§ WORK ORDER
Count the lines in the records below that contain the word "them", and give only that number.

§ MATERIALS PROVIDED
'''
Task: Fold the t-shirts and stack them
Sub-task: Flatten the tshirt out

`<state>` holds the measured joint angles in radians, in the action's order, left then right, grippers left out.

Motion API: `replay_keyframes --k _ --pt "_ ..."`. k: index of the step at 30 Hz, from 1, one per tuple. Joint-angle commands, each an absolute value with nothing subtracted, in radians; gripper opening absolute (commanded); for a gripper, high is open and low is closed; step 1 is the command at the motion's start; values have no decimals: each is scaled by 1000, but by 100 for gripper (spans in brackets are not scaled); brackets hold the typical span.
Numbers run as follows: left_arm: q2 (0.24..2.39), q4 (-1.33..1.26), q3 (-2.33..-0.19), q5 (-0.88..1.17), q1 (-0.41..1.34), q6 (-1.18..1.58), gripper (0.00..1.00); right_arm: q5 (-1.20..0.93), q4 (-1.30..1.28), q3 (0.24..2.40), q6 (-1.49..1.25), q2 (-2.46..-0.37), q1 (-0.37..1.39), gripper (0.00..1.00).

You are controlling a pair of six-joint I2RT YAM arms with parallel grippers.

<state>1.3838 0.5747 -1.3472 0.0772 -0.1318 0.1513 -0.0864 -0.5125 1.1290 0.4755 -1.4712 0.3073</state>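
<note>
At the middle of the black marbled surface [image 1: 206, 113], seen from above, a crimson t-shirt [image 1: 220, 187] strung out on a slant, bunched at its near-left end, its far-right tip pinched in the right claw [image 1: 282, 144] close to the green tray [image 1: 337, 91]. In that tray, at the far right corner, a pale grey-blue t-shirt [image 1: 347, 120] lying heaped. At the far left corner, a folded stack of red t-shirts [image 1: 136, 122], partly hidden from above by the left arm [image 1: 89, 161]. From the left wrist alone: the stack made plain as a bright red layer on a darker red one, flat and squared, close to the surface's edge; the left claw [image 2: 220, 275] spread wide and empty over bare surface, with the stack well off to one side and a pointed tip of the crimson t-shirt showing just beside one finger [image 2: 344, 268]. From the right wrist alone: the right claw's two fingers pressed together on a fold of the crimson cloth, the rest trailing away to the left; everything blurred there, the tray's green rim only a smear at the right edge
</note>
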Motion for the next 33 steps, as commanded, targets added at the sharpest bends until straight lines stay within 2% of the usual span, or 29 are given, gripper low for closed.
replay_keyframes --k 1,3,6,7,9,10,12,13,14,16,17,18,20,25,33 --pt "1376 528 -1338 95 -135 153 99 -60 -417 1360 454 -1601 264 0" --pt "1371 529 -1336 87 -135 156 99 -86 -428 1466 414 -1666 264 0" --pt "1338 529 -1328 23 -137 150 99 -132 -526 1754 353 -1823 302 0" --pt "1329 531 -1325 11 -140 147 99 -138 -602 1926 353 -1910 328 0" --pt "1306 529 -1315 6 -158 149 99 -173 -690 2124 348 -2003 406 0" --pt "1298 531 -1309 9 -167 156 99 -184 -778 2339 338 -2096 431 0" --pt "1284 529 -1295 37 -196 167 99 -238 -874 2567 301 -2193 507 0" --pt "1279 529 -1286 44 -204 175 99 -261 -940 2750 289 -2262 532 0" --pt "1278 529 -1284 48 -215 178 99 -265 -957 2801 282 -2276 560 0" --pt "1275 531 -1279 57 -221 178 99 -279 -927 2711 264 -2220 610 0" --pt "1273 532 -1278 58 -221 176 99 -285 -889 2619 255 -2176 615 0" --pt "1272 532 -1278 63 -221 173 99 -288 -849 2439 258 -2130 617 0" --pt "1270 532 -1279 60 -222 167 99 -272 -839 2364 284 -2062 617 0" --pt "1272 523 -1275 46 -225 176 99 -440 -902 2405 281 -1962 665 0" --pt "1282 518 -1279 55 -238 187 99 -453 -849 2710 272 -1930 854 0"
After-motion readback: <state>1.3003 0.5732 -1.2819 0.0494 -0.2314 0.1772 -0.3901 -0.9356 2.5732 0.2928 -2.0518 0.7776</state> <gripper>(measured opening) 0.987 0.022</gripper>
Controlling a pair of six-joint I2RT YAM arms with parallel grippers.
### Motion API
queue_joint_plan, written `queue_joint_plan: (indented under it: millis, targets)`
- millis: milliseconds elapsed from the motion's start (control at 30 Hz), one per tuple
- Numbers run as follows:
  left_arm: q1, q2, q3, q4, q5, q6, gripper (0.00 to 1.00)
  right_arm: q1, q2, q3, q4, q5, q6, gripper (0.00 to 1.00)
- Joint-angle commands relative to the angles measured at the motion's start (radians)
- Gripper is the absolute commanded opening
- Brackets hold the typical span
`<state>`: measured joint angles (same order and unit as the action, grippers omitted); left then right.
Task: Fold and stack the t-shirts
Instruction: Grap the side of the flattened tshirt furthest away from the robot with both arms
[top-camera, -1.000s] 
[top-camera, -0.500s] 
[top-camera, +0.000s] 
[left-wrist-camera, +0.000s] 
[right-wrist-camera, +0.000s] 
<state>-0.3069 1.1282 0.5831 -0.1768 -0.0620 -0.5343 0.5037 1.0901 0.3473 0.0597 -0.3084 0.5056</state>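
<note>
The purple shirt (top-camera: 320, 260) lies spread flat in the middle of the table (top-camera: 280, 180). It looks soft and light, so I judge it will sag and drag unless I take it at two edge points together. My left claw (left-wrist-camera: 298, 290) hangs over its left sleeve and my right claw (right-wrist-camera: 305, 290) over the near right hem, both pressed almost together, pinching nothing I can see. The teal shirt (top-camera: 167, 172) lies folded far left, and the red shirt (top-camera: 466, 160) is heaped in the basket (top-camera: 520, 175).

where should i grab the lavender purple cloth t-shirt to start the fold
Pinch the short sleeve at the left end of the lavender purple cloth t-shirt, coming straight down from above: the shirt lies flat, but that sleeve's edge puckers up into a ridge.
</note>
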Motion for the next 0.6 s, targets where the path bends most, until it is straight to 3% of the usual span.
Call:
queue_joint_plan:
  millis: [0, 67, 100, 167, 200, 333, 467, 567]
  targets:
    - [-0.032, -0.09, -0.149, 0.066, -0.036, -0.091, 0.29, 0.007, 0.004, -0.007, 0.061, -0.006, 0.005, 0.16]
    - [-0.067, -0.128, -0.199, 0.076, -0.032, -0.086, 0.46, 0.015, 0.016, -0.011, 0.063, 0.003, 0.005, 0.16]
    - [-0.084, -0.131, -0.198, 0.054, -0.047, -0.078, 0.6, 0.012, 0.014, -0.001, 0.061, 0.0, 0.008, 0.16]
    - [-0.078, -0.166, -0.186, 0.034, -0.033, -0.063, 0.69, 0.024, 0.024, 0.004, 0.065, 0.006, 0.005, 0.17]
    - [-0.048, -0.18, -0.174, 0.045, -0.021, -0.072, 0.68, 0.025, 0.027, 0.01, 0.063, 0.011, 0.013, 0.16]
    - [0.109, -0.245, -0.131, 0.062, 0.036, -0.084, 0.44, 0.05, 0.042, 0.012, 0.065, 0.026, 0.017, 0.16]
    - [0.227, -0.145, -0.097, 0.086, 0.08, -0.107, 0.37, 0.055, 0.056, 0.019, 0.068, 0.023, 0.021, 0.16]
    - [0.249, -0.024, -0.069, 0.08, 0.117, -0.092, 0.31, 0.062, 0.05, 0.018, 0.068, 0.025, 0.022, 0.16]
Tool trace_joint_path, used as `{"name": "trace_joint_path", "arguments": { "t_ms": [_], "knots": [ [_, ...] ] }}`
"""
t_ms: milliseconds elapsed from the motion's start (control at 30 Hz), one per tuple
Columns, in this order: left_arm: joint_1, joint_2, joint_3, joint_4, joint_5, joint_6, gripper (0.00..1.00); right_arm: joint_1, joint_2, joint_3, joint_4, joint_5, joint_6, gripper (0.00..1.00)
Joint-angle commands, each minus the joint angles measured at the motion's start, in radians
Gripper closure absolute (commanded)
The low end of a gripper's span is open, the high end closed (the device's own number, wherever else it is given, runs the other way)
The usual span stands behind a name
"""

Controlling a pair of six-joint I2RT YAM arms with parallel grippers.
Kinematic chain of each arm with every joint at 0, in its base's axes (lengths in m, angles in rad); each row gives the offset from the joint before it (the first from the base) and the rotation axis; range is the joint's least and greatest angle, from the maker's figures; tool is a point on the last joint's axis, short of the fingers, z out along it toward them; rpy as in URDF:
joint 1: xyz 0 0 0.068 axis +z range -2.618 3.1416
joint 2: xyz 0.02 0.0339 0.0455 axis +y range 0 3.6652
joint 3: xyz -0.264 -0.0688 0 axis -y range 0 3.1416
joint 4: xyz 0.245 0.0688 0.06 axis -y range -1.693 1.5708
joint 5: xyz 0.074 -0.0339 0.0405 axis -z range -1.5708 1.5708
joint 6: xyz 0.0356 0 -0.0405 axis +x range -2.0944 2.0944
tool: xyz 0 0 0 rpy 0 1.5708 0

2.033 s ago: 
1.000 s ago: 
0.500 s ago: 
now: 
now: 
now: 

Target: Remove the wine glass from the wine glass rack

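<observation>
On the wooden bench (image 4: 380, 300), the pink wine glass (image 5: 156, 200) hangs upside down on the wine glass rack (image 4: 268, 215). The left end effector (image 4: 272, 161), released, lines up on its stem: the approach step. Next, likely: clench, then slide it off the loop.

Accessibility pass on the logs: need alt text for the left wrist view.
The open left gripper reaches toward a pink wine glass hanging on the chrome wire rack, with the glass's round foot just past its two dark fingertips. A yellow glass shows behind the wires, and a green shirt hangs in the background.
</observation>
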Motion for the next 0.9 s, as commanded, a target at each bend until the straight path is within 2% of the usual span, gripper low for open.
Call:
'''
§ ANSWER TO THIS TASK
2